**EXERCISE DESCRIPTION**
Take the line that contains "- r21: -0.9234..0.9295" and every line after it in the material below, and quote them exactly.

**INPUT DATA**
+ + + + +

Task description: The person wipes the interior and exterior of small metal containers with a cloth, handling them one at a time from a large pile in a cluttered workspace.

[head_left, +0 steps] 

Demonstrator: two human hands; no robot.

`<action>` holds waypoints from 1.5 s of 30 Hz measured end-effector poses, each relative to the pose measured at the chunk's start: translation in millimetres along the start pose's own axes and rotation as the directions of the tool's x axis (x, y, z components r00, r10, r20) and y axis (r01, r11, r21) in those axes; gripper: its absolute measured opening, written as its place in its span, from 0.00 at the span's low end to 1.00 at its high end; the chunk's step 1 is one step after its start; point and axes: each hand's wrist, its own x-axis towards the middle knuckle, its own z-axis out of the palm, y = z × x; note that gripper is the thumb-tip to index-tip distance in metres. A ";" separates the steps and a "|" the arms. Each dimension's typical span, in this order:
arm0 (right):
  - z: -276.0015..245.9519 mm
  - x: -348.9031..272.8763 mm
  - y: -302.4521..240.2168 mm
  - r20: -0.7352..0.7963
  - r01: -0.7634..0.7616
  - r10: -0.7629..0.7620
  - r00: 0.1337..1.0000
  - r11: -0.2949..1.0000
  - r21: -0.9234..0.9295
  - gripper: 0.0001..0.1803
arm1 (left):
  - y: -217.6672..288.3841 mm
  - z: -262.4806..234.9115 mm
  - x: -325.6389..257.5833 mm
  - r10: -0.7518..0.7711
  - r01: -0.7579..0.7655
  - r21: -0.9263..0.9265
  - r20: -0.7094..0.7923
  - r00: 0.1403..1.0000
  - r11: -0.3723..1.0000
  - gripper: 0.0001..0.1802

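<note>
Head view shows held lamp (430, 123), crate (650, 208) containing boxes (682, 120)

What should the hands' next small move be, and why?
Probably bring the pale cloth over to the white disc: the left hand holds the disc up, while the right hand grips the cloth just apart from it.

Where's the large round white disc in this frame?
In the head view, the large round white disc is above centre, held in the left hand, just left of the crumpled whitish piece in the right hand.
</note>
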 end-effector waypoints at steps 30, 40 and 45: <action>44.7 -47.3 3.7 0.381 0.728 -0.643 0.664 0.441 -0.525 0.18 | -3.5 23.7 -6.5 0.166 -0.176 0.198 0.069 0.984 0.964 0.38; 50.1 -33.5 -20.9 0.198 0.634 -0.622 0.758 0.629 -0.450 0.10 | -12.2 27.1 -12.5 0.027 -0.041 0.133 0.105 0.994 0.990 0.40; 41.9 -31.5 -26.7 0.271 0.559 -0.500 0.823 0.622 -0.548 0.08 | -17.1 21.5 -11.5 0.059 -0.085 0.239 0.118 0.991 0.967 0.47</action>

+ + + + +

**ANSWER BELOW**
  - r21: -0.9234..0.9295
  - gripper: 0.0001..0.1803
arm1 (left):
  - y: -217.6672..288.3841 mm
  - z: -262.4806..234.9115 mm
  - x: -325.6389..257.5833 mm
  - r10: -0.7518..0.7711
  - r01: -0.7579..0.7655
  - r21: -0.9263..0.9265
  - r20: -0.7094..0.7923
  - r00: 0.1403..1.0000
  - r11: -0.3723..1.0000
  - gripper: 0.0001..0.1802

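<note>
Head view shows held lamp (430, 123), crate (650, 208) containing boxes (682, 120)

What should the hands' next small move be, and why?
Probably bring the pale cloth over to the white disc: the left hand holds the disc up, while the right hand grips the cloth just apart from it.

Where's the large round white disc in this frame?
In the head view, the large round white disc is above centre, held in the left hand, just left of the crumpled whitish piece in the right hand.
</note>
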 end-effector waypoints at steps 30, 40 and 45: <action>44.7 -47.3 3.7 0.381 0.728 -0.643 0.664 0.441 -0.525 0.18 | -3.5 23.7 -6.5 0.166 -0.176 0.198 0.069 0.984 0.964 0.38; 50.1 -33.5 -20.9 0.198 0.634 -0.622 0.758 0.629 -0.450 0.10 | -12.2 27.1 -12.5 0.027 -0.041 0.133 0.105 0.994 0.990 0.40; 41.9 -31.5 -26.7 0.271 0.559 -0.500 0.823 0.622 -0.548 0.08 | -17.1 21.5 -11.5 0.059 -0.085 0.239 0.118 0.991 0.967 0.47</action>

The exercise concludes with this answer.